Task objective: Go through the material underneath and show every line where the string "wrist" occurs.
(Source data)
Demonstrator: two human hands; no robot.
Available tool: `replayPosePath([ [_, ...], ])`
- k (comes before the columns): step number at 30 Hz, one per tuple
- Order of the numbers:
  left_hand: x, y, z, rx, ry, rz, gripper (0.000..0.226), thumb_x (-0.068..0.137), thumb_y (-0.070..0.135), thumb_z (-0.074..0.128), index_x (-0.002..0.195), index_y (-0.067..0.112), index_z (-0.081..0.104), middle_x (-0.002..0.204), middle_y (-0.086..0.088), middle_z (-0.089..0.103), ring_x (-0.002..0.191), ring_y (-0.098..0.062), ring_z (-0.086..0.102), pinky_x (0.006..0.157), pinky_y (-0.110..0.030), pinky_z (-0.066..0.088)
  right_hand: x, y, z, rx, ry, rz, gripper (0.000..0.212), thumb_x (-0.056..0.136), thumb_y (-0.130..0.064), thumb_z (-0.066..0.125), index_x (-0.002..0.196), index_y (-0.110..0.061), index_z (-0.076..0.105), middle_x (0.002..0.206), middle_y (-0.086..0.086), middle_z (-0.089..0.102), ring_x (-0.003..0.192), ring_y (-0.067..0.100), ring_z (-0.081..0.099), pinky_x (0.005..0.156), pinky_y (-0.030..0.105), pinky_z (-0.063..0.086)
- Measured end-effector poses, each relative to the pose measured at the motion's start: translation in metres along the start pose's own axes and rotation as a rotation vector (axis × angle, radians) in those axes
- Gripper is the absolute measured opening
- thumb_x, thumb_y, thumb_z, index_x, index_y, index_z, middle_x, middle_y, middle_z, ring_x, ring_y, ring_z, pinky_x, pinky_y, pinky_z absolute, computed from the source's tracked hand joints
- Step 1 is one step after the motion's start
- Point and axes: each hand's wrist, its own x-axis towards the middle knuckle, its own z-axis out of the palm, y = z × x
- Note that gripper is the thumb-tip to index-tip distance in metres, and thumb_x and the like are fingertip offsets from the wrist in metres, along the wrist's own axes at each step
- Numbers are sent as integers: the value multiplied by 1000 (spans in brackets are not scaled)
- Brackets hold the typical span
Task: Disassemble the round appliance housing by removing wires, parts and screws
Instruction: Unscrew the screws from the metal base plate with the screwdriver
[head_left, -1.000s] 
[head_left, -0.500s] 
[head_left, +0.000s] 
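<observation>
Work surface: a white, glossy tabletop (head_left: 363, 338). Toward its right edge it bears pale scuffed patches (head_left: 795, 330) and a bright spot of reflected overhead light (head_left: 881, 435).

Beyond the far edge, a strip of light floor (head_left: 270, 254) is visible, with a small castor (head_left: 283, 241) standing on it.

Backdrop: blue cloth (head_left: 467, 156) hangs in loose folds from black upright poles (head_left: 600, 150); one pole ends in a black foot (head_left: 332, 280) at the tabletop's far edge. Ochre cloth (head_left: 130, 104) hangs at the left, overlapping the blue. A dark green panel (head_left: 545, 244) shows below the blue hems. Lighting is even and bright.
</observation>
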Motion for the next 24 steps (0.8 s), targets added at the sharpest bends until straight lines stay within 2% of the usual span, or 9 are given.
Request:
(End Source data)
Solved exercise:
- Point and axes: each hand's wrist, its own x-axis towards the middle knuckle, its own z-axis out of the palm, y = z × x
- Note that gripper is the thumb-tip to index-tip distance in metres, and thumb_x and the like are fingertip offsets from the wrist in metres, along the wrist's own axes at each step

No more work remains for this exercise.